Your objective — Could every line below be written out exactly as it appears?

Data —
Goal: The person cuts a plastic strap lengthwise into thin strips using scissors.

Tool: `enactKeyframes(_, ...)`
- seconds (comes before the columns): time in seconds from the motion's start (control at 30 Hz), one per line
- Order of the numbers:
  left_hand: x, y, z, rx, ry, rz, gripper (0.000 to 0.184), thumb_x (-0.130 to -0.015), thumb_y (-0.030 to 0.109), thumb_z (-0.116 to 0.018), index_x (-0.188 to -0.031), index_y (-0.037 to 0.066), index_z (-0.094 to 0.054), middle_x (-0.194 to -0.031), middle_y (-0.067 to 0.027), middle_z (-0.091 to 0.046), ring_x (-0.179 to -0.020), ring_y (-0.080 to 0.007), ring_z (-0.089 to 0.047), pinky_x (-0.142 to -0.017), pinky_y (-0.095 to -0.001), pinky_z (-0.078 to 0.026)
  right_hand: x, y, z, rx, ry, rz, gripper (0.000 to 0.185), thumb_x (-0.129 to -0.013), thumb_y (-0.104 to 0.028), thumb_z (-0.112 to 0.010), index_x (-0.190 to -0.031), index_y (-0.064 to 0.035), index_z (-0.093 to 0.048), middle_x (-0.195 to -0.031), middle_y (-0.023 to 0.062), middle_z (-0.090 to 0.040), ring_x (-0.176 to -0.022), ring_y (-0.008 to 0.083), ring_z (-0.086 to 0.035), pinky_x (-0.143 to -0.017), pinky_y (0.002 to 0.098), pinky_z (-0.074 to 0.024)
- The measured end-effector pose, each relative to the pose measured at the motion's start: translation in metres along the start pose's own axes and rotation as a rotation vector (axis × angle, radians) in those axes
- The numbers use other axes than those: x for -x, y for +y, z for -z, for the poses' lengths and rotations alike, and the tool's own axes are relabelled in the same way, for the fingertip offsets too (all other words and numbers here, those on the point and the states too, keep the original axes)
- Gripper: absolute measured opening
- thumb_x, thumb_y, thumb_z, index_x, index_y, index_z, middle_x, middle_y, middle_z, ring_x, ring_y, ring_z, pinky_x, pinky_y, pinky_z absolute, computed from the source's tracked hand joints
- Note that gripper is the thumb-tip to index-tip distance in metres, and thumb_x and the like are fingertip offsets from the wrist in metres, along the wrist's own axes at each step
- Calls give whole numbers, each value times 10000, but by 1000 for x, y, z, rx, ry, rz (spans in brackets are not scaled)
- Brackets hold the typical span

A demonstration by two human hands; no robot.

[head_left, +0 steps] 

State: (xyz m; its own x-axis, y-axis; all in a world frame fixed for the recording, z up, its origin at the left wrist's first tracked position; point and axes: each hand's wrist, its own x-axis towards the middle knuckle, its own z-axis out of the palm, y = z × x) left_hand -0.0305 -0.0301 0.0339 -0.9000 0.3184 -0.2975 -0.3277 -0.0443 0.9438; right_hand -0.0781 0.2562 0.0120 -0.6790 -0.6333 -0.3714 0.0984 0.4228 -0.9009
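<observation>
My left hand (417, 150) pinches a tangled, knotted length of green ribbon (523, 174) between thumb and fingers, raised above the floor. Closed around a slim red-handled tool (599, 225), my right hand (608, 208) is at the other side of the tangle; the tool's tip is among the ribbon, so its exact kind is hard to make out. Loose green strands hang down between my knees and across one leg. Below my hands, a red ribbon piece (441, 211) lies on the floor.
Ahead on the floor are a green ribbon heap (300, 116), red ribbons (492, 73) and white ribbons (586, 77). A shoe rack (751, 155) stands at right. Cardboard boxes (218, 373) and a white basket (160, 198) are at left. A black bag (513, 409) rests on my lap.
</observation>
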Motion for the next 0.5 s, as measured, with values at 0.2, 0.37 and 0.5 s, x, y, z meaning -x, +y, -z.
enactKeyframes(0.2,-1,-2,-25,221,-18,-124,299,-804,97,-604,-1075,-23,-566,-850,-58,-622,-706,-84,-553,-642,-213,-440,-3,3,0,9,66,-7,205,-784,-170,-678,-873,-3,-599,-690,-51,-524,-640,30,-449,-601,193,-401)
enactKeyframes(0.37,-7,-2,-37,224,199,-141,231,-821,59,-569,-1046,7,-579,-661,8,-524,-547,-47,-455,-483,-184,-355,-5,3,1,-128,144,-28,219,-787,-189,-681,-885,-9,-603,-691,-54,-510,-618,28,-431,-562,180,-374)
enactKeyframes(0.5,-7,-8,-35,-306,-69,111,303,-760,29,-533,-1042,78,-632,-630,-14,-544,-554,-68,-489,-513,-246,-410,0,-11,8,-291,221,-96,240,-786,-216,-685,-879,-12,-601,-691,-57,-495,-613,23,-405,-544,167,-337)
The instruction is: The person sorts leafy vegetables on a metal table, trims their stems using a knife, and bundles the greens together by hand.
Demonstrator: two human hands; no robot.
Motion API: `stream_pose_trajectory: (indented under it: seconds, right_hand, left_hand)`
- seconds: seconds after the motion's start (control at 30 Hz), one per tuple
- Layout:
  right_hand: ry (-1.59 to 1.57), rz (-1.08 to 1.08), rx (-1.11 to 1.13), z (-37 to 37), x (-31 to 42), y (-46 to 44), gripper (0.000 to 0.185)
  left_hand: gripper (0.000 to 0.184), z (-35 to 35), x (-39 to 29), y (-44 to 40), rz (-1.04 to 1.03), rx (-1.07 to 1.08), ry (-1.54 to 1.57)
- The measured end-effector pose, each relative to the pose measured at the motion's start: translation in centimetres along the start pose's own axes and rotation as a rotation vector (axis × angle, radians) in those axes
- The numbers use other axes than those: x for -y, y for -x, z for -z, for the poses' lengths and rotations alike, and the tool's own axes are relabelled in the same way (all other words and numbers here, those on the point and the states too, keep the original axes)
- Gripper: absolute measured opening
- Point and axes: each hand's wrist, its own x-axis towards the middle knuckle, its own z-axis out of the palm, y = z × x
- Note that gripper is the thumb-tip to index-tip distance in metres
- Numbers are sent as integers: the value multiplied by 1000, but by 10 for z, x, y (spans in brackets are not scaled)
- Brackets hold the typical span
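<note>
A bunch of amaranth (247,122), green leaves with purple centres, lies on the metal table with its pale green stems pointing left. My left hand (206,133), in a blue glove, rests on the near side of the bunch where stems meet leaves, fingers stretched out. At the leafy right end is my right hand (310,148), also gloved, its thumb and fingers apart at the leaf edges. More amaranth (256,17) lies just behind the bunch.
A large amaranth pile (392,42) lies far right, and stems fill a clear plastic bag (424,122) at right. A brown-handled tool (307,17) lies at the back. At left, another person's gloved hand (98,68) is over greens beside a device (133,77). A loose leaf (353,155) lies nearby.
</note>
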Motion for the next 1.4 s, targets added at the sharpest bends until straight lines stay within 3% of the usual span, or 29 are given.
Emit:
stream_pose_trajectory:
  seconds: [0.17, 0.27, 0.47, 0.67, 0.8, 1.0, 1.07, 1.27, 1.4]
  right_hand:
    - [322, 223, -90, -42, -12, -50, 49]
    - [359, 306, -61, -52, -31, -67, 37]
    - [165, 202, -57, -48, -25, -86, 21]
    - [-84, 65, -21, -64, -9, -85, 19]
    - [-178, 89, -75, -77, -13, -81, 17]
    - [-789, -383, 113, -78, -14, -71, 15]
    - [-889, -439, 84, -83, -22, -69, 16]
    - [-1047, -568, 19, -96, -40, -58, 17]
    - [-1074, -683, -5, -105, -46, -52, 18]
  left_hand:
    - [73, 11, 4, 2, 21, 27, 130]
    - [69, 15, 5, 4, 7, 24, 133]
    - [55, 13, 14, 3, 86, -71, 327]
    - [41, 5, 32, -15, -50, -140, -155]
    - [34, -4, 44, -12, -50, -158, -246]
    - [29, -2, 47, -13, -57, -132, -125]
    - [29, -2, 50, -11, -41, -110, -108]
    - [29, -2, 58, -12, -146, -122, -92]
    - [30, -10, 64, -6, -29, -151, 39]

Response area —
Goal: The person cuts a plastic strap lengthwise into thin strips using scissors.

Tool: `enactKeyframes(_, ...)`
- seconds (comes before the columns): time in seconds from the motion's start (control at 30 Hz), one per line
- Order of the numbers:
  left_hand: x, y, z, rx, ry, rz, gripper (0.000 to 0.184), thumb_x (-0.130 to -0.015), thumb_y (-0.030 to 0.109), thumb_z (-0.116 to 0.018), index_x (-0.188 to -0.031), index_y (-0.037 to 0.066), index_z (-0.094 to 0.054), middle_x (-0.194 to -0.031), middle_y (-0.067 to 0.027), middle_z (-0.091 to 0.046), ring_x (-0.179 to -0.020), ring_y (-0.080 to 0.007), ring_z (-0.089 to 0.047), pinky_x (-0.142 to -0.017), pinky_y (-0.095 to -0.001), pinky_z (-0.078 to 0.026)
  right_hand: x, y, z, rx, ry, rz, gripper (0.000 to 0.185), thumb_x (-0.129 to -0.013), thumb_y (-0.104 to 0.028), thumb_z (-0.112 to 0.010), index_x (-0.190 to -0.031), index_y (-0.064 to 0.035), index_z (-0.093 to 0.048), middle_x (-0.195 to -0.031), middle_y (-0.023 to 0.062), middle_z (-0.090 to 0.040), ring_x (-0.176 to -0.022), ring_y (-0.008 to 0.083), ring_z (-0.086 to 0.035), pinky_x (-0.143 to -0.017), pinky_y (0.002 to 0.098), pinky_z (-0.074 to 0.024)
- The measured end-effector pose, each relative to the pose measured at the motion's start: translation in metres along the start pose's own axes and rotation as a rotation vector (axis × angle, radians) in those axes
- The numbers use other axes than those: x for -x, y for +y, z for -z, for the poses' lengths and rotations alike, and the tool's own axes are relabelled in the same way, for the fingertip offsets too (all other words and numbers here, those on the point and the states too, keep the original axes)
- Gripper: absolute measured opening
- thumb_x, thumb_y, thumb_z, index_x, index_y, index_z, middle_x, middle_y, middle_z, ring_x, ring_y, ring_z, pinky_x, pinky_y, pinky_z absolute, computed from the source's tracked hand joints
- Note that gripper is the thumb-tip to index-tip distance in metres, and thumb_x and the like are fingertip offsets from the wrist in metres, along the wrist's own axes at each step
- Calls give whole numbers, each value times 10000, but by 1000 for x, y, z, rx, ry, rz (spans in brackets are not scaled)
- Brackets hold the typical span

A demonstration by two human hands; no robot.

[head_left, +0 steps] 

State: (xyz m; its own x-axis, y-axis; all in a world frame fixed for the recording, z up, its origin at the left wrist's first tracked position; point and axes: each hand's wrist, its own x-axis towards the middle knuckle, its own z-axis out of the palm, y = z × x) left_hand -0.0305 -0.0301 0.0339 -0.9000 0.3184 -0.2975 -0.3277 -0.0443 0.9438; right_hand -0.0781 0.2562 0.0120 -0.6790 -0.6333 -0.3714 0.0984 0.4228 -0.9009
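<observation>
My left hand (417, 150) pinches a tangled, knotted length of green ribbon (523, 174) between thumb and fingers, raised above the floor. Closed around a slim red-handled tool (599, 225), my right hand (608, 208) is at the other side of the tangle; the tool's tip is among the ribbon, so its exact kind is hard to make out. Loose green strands hang down between my knees and across one leg. Below my hands, a red ribbon piece (441, 211) lies on the floor.
Ahead on the floor are a green ribbon heap (300, 116), red ribbons (492, 73) and white ribbons (586, 77). A shoe rack (751, 155) stands at right. Cardboard boxes (218, 373) and a white basket (160, 198) are at left. A black bag (513, 409) rests on my lap.
</observation>
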Motion for the next 0.5 s, as measured, with values at 0.2, 0.37 and 0.5 s, x, y, z meaning -x, +y, -z.
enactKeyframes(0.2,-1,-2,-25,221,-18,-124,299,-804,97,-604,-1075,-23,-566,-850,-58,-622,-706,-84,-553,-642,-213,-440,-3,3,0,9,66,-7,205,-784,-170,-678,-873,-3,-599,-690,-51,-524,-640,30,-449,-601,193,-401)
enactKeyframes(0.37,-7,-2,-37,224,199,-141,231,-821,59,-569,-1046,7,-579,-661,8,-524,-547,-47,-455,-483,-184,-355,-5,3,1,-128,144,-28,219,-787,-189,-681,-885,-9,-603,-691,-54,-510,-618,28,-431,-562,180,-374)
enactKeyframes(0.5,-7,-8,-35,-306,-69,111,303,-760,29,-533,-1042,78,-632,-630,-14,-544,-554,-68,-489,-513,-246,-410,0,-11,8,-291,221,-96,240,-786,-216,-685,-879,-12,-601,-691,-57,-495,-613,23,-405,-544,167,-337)
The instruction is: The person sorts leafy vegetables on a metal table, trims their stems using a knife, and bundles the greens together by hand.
Demonstrator: two human hands; no robot.
Motion API: `stream_pose_trajectory: (indented under it: seconds, right_hand, left_hand)`
- seconds: seconds after the motion's start (control at 30 Hz), one per tuple
- Layout:
  right_hand: ry (-1.59 to 1.57), rz (-1.08 to 1.08), rx (-1.11 to 1.13), z (-37 to 37), x (-31 to 42), y (-46 to 44), gripper (0.000 to 0.185)
  left_hand: gripper (0.000 to 0.184), z (-35 to 35), x (-39 to 29), y (-44 to 40), rz (-1.04 to 1.03), rx (-1.07 to 1.08), ry (-1.54 to 1.57)
- The measured end-effector pose, each relative to the pose measured at the motion's start: translation in centimetres along the start pose's own axes and rotation as a rotation vector (axis × angle, radians) in those axes
- The numbers use other axes than those: x for -y, y for -x, z for -z, for the poses' lengths and rotations alike, and the tool's own axes are relabelled in the same way (all other words and numbers here, those on the point and the states too, keep the original axes)
- Gripper: absolute measured opening
- Point and axes: each hand's wrist, its own x-axis towards the middle knuckle, its own z-axis out of the palm, y = z × x
- Note that gripper is the thumb-tip to index-tip distance in metres
- Numbers are sent as integers: the value multiplied by 1000, but by 10 for z, x, y (spans in brackets are not scaled)
- Brackets hold the typical span
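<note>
A bunch of amaranth (247,122), green leaves with purple centres, lies on the metal table with its pale green stems pointing left. My left hand (206,133), in a blue glove, rests on the near side of the bunch where stems meet leaves, fingers stretched out. At the leafy right end is my right hand (310,148), also gloved, its thumb and fingers apart at the leaf edges. More amaranth (256,17) lies just behind the bunch.
A large amaranth pile (392,42) lies far right, and stems fill a clear plastic bag (424,122) at right. A brown-handled tool (307,17) lies at the back. At left, another person's gloved hand (98,68) is over greens beside a device (133,77). A loose leaf (353,155) lies nearby.
</note>
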Motion for the next 1.4 s, targets added at the sharpest bends until straight lines stay within 3% of the usual span, or 29 are given.
Emit:
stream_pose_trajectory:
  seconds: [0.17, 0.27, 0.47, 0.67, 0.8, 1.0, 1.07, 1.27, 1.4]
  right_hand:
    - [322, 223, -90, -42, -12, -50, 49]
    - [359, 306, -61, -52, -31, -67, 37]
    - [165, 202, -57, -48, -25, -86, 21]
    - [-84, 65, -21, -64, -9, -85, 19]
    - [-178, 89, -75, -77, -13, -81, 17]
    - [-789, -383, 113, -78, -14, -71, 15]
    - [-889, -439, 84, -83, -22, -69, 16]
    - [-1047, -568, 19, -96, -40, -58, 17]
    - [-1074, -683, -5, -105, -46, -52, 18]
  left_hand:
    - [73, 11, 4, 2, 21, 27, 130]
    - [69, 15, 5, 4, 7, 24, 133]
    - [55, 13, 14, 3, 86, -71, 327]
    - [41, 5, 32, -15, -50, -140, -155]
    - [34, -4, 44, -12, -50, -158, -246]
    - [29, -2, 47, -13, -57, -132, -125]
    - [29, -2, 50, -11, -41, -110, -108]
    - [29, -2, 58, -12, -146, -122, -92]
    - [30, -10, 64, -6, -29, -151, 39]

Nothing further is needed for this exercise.